▸ **Work to complete**:
Give again, word for word, every line below from the one that has "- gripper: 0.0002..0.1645" through the one that has "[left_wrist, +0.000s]", both included, and no others.

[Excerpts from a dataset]
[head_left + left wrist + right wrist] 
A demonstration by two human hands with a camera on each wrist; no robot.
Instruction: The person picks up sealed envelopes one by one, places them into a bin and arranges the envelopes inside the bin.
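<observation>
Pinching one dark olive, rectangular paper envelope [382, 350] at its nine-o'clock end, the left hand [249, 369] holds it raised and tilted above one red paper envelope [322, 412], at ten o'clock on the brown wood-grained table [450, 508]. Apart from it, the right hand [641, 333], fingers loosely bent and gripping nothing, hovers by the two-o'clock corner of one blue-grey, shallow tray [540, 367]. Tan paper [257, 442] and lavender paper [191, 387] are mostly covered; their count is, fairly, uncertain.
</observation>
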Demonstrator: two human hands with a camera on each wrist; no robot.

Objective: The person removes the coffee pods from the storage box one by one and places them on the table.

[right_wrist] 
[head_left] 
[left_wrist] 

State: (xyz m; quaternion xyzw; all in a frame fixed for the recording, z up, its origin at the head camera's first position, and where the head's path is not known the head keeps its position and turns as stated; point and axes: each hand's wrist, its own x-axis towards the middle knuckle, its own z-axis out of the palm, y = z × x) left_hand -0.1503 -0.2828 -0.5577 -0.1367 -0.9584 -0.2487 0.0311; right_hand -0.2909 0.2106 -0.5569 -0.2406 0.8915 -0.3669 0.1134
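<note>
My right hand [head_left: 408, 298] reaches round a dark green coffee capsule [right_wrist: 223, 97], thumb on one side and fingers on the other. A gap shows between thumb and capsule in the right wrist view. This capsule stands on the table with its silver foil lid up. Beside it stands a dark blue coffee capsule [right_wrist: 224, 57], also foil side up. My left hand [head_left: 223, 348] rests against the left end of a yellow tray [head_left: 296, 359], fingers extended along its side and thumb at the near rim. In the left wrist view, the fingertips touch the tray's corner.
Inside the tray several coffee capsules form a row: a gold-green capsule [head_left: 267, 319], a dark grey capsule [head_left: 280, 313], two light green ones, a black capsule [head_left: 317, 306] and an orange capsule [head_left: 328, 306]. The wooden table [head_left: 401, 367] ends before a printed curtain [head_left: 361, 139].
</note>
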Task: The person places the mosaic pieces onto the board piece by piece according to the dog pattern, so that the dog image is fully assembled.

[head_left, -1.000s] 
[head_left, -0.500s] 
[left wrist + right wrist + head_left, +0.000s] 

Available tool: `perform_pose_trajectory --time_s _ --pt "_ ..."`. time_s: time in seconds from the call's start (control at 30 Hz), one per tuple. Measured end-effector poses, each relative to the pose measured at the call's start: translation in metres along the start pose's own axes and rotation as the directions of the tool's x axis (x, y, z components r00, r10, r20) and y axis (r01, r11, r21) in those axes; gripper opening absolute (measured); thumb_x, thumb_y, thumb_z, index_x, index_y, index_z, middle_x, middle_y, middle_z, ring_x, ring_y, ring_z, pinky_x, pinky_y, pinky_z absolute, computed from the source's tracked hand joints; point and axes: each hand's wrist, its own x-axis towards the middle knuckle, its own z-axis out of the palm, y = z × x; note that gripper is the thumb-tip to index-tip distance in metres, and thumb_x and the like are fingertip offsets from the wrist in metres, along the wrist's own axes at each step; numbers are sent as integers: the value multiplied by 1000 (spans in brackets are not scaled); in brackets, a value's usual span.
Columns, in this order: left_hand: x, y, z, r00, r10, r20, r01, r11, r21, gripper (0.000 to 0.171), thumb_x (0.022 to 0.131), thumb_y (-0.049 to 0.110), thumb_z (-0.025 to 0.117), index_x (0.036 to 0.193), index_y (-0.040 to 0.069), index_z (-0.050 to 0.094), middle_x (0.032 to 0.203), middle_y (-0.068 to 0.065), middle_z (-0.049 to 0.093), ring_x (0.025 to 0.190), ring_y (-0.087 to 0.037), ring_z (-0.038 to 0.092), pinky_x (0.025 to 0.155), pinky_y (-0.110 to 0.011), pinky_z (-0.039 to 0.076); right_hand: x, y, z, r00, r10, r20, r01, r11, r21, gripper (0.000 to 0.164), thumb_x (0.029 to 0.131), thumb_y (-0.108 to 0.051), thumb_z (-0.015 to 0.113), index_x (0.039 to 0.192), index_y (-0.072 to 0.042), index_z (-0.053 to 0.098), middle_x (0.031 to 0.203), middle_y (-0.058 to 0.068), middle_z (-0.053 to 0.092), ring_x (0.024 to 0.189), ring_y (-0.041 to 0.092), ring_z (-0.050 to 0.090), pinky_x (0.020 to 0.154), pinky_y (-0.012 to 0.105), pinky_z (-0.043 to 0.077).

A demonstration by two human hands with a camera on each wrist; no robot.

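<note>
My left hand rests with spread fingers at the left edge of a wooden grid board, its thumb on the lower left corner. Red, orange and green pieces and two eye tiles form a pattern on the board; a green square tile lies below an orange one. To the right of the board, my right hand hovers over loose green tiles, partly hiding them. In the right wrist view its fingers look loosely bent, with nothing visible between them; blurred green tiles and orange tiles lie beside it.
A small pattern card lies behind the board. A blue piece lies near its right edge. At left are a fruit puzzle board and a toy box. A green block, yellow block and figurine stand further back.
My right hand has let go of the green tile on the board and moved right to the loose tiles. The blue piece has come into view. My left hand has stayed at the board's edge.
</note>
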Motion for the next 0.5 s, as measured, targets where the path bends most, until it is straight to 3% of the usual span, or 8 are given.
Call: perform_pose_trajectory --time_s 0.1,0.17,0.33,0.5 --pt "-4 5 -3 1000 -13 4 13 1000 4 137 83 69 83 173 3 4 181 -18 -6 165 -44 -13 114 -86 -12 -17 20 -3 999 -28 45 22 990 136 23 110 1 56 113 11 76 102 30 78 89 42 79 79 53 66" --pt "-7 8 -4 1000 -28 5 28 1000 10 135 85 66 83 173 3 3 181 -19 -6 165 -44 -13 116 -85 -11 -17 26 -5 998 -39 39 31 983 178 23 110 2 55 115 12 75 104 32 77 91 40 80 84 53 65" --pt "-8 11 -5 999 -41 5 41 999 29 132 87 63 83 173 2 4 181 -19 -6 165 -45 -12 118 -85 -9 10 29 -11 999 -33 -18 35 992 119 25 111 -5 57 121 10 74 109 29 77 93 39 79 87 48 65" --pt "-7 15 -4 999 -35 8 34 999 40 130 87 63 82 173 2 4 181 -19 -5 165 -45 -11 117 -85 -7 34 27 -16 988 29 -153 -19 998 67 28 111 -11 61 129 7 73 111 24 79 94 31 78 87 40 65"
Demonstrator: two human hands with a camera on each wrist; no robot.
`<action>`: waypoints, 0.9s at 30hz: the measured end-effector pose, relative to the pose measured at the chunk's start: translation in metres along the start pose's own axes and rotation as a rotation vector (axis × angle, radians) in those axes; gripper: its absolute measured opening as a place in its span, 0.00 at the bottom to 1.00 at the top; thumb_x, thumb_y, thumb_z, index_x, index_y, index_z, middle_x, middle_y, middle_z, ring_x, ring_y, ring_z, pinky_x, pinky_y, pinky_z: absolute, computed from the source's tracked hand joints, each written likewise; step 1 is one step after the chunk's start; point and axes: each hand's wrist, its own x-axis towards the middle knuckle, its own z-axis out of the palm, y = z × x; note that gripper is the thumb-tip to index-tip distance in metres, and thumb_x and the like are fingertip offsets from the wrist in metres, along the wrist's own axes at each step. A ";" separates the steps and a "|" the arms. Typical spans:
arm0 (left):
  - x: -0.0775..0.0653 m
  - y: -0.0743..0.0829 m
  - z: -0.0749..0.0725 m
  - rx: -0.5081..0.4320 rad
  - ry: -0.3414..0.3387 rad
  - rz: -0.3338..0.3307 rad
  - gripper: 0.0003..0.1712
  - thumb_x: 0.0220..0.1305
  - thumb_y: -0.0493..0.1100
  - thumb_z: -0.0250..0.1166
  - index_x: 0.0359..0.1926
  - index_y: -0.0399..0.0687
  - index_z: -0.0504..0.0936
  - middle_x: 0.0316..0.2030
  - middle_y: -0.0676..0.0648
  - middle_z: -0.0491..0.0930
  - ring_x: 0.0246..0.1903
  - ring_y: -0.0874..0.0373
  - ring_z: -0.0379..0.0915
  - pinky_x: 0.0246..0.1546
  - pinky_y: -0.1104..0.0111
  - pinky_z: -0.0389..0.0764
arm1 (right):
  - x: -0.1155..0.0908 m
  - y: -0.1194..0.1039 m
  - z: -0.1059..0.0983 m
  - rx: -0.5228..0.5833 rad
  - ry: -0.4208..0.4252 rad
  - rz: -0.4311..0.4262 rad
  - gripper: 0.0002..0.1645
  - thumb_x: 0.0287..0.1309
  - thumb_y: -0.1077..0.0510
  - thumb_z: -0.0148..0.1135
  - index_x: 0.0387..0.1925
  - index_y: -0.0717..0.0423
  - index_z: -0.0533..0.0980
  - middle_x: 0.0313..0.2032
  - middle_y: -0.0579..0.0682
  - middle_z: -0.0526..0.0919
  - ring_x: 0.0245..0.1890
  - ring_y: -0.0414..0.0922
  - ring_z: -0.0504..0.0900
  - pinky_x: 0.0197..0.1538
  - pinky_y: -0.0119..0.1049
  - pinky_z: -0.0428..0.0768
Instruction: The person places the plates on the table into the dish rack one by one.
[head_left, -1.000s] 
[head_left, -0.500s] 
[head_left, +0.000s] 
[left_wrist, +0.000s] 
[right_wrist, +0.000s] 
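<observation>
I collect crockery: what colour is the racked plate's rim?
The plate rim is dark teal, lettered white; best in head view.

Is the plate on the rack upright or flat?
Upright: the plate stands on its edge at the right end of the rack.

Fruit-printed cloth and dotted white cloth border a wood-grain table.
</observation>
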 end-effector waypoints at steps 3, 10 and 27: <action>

▸ **Response area**:
  - gripper: 0.0002..0.1645
  - thumb_x: 0.0287..0.1309
  - thumb_y: -0.1077..0.0510
  - thumb_z: -0.0148..0.1135
  - index_x: 0.0387..0.1925
  - index_y: -0.0717..0.0423
  - index_z: -0.0533..0.0980
  - middle_x: 0.0313..0.2032
  - middle_y: -0.0579..0.0682
  - middle_z: -0.0526..0.0919
  - ring_x: 0.0245..0.1890
  - ring_y: -0.0414..0.0922
  - ring_z: -0.0504..0.0900
  - pinky_x: 0.0197..0.1538
  - pinky_y: -0.0119..0.1049
  - pinky_z: -0.0428..0.0768
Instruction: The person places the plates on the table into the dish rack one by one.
[head_left, -1.000s] 
[head_left, -0.500s] 
[head_left, +0.000s] 
[left_wrist, +0.000s] 

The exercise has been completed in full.